## What you will do
Could you set down exactly the lines of the data below, starting at the one that holds "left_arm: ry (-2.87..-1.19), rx" and ending at the one that holds "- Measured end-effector", both included, and only those?
Content starts
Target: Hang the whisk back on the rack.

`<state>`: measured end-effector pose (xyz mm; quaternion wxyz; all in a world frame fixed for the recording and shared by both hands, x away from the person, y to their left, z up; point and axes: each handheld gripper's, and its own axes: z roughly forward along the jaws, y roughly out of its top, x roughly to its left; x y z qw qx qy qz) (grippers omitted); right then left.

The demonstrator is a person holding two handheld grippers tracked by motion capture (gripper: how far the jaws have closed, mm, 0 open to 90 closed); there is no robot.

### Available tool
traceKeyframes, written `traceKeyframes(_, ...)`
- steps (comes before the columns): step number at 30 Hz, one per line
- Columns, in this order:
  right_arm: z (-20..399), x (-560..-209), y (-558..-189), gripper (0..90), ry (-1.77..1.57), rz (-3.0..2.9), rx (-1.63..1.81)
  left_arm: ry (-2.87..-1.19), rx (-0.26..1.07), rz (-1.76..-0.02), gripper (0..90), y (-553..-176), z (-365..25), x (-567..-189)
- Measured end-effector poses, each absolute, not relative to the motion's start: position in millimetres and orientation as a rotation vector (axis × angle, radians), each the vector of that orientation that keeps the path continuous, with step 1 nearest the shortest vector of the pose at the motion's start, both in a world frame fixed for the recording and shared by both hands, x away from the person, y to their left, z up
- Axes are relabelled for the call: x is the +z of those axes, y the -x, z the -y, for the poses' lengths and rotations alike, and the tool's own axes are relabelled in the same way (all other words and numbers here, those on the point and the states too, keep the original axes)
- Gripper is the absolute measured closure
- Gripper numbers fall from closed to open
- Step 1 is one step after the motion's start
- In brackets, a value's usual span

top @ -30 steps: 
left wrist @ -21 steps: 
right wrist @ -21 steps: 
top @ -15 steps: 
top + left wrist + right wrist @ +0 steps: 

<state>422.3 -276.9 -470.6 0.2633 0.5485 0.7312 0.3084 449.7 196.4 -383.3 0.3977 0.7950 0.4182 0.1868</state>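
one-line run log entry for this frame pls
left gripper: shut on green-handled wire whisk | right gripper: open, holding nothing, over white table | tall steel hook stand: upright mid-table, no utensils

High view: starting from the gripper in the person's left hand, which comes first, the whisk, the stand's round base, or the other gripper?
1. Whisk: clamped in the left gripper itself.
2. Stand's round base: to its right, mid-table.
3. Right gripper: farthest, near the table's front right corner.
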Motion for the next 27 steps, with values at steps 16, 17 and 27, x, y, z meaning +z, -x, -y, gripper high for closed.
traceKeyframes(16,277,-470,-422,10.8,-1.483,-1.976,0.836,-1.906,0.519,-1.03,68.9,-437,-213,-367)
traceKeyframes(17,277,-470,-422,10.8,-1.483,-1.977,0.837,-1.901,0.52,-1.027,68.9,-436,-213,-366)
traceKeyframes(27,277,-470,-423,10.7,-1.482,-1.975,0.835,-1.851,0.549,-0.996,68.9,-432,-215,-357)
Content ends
## Problem solution
  left_arm: ry (-2.87..-1.19), rx (-0.26..1.07), rz (-1.76..-0.02), gripper (0..90), y (-553..-176), z (-365..25), x (-567..-189)
- Measured end-effector poses, each absolute, not relative to the motion's start: position in millimetres and orientation as a rotation vector (axis × angle, radians), each the vector of that orientation that keeps the path continuous, with step 1 nearest the shortest vector of the pose at the motion's start, both in a world frame fixed for the recording and shared by both hands, x away from the person, y to their left, z up

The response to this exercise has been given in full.